How the Bombers Learn to Live with Their Acts of Terror

By McVEIGH, Karen | Daily Record (Glasgow, Scotland), August 18, 1998 | Go to article overview

How the Bombers Learn to Live with Their Acts of Terror


McVEIGH, Karen, Daily Record (Glasgow, Scotland)


The public perception of terrorists like the Omagh bombers is that of anti-social psychopaths.

They are thought to lack emotions and therefore feel no remorse over what they have done.

But studies have shown they are more than capable of emotional responses.

They suffer guilt, self-doubt and are capable of feeling the same horror that others feel when they see the aftermath of another bloody bombing.

What prevents them allowing these feelings to surface are the depths of their political beliefs.

The very nature of a planned bombing introduces complex factors which help enable a terrorist to distance himself from the atrocities carried out.

John Horgan, a lecturer in forensic psychology at University College, Cork, specialises in republican terrorism.

He said that a strong element in any form or terrorism is the psychological distance which the perpetrators put between themselves and the act they are about to commit.

Mr Horgan said: "There are a number of ways that people can hide from the horror of the atrocities they commit.

"The people who put the bomb in the car, for instance, would have been nowhere near the area when the bomb went off, so are distancing themselves from it right away.

"Another major element is the telephone warning.

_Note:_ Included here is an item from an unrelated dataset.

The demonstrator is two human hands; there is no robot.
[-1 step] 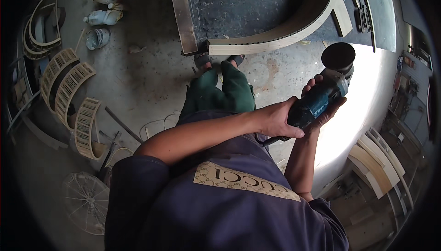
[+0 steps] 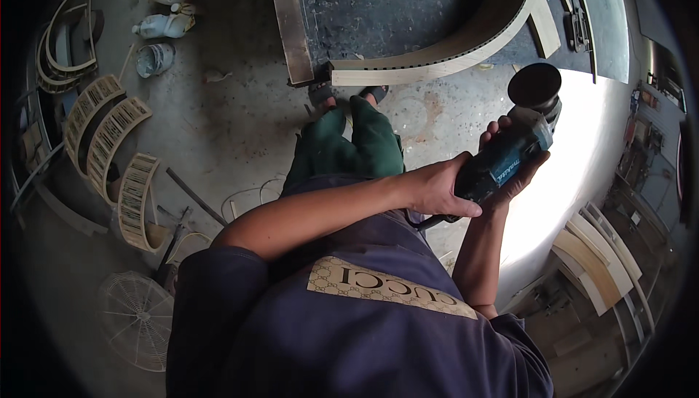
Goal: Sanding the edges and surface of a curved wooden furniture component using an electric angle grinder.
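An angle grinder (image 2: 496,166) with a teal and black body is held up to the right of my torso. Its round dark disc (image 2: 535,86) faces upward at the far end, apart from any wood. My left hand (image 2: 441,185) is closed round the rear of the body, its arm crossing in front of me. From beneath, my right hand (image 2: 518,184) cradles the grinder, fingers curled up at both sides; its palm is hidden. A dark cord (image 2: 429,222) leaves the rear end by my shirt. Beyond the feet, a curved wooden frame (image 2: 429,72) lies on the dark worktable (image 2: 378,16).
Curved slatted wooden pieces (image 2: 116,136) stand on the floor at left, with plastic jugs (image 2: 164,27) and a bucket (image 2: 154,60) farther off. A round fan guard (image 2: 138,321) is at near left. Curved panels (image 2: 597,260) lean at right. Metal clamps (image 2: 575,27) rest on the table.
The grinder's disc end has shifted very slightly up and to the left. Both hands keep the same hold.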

What they are saying is, `We've planted the bomb, we've told you about it, now it's up to the security forces to sort it out.'

"They are putting the blame on someone else. This externalisation of responsibility is a big factor in terrorist groups."

Another aspect of the complex array of emotional armoury terrorists use to protect themselves from guilt lies in their role as protectors of the Irish people. …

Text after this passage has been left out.